Guillermo del Toro’s “The Shape of Water” screened at the Venice Film Festival on Thursday to rave reviews.
Word coming from festival-goers is that the film, which stars Academy Award nominee Sally Hawkins, is brilliant and moving.
“The Shape of Water” is:
“An other-worldly fairy tale, set against the backdrop of Cold War era America circa 1962. In the hidden high-security government laboratory where she works, lonely Elisa (Sally Hawkins) is trapped in a life of isolation.
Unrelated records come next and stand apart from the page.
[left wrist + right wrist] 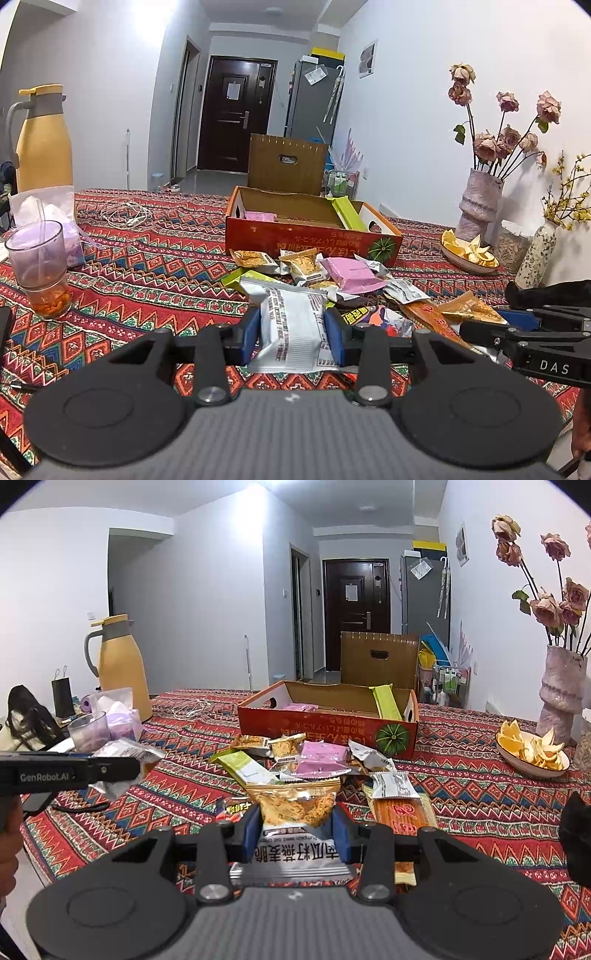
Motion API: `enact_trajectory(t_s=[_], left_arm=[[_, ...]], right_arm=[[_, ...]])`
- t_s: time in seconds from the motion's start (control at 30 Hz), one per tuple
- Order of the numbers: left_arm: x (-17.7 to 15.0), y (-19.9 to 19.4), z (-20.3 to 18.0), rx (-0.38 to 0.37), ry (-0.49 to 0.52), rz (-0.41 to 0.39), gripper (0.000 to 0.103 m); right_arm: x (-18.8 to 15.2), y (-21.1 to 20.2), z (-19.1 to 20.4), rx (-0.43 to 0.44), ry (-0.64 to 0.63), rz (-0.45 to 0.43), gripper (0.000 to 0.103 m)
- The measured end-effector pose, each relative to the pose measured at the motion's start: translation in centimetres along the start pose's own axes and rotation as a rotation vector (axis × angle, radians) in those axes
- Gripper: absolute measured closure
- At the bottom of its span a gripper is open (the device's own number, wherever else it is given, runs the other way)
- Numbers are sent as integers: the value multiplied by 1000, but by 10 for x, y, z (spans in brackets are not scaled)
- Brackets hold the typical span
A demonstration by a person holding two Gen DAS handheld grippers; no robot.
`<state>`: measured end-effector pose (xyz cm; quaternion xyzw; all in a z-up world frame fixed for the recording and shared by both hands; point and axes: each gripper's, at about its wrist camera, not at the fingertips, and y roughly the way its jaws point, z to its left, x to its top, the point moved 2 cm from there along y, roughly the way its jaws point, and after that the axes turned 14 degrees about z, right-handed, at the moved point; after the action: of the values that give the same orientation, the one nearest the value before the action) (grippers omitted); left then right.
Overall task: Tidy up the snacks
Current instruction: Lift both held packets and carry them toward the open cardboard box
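A silver snack pack (pixel 291 328) is clamped in the left gripper (pixel 291 326), and a gold snack pack (pixel 295 812) in the right gripper (pixel 295 830), long sides pointing ahead. Past the snack pile (pixel 332 273), straight ahead, the red box (pixel 295 240) is seen open, with 1 pink pack (pixel 259 216) and 1 green pack (pixel 345 212) inside.

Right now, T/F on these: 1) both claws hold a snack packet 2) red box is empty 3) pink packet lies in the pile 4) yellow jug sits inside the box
1) True: left claw grips a silver packet; right claw grips an orange-and-white packet.
2) False: the red box holds a pink and a green packet.
3) True: pink packet.
4) False: the yellow jug stands on the tablecloth, far left.
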<state>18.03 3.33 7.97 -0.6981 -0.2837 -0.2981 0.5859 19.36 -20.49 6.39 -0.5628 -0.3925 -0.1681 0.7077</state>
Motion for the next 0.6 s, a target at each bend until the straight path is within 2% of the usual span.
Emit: enact_trajectory(t_s=[0.6], left_arm=[[55, 51, 12, 17, 11, -1, 64]], right_arm=[[58, 56, -16, -10, -36, -2, 63]])
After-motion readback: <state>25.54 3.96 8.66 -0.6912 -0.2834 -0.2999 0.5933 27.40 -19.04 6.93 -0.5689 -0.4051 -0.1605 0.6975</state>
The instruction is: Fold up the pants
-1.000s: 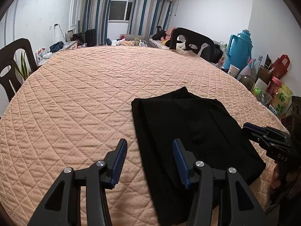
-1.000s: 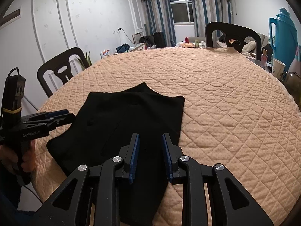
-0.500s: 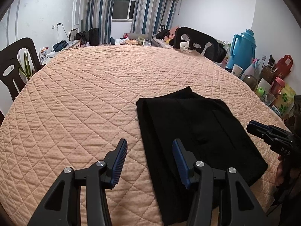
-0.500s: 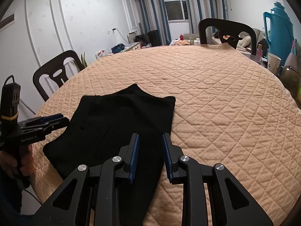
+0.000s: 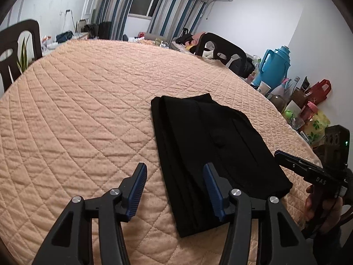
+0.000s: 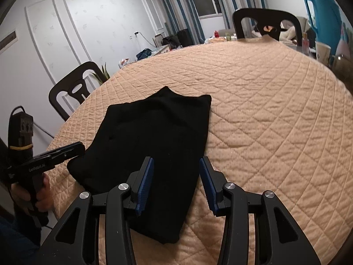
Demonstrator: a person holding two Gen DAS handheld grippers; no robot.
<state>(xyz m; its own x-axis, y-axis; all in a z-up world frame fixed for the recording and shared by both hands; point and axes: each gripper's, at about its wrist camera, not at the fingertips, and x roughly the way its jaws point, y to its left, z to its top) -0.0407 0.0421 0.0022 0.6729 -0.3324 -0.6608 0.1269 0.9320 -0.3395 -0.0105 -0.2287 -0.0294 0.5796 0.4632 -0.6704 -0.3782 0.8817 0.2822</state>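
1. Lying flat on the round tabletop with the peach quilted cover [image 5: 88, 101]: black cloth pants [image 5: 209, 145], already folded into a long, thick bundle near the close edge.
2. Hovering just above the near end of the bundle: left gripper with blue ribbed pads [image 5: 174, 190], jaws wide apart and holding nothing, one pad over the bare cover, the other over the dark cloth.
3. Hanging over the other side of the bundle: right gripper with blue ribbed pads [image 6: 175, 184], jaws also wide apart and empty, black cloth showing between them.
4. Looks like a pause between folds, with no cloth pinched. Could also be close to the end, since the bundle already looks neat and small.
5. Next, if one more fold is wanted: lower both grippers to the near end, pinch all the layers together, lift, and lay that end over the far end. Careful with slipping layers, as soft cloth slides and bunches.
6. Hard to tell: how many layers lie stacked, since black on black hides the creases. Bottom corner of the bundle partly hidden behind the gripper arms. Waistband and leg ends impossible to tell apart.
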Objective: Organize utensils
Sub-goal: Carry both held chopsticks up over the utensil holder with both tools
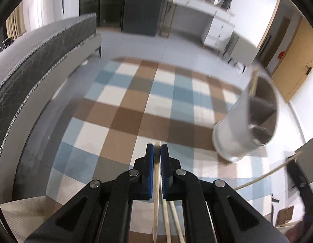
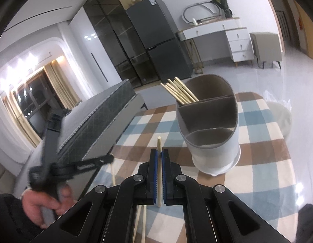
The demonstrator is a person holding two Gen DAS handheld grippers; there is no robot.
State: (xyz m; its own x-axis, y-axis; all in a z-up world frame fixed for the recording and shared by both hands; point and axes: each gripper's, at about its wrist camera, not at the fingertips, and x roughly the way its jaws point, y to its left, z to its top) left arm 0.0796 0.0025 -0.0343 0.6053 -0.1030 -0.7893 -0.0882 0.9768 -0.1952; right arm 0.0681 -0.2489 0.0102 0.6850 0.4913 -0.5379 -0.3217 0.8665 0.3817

Elisa’s life is changed forever when she and co-worker Zelda (Octavia Spencer) discover a secret classified experiment.”
A ravishing, eccentric auteur’s imagining, spilling artistry, empathy and sensuality from every open pore, it also offers more straight-up movie for your money than just about any Hollywood studio offering this year.
Xan Brooks of The Guardian has been less than impressed with del Toro in recent years, but he enjoyed this latest saying:
It feels less of a fevered artistic exercise than his other recent work; more seamless and successful in the way it orders its material. Yes, Del Toro’s latest flight of fancy sets out to liberally pastiche the postwar monster movie, doffing its cap to the incident at Roswell and all manner of related cold war paranoia. But it’s warmer and richer than the films that came before. Beneath that glossy, scaly surface is a beating heart.
Robbie Collin of The Telegraph describes Sally Hawkins and her performance:
Elisa is, for any number of reasons, the kind of role that comes along just once a lifetime. Hawkins meets it with the performance of one. The London-born actress’s keen observational eye, technical control and puckish comic touch have been evident in films from Happy-Go-Lucky, her 2008 breakout with Mike Leigh, to Maudie (2016), a biopic of an arthritic artist. But here they’re wed to an emotional intensity and shivery eroticism that make you wriggle with delight.
The general consensus is more of the same. The audience could not fill Twitter with enough praise for the film. The news thrilled those who were not able to travel to Italy for the festival. There will be time for more reactions on Friday when the film screens at Telluride, and again next week in Toronto.
General audiences will be able to discover the magic for themselves when “The Shape of Water” opens December 8.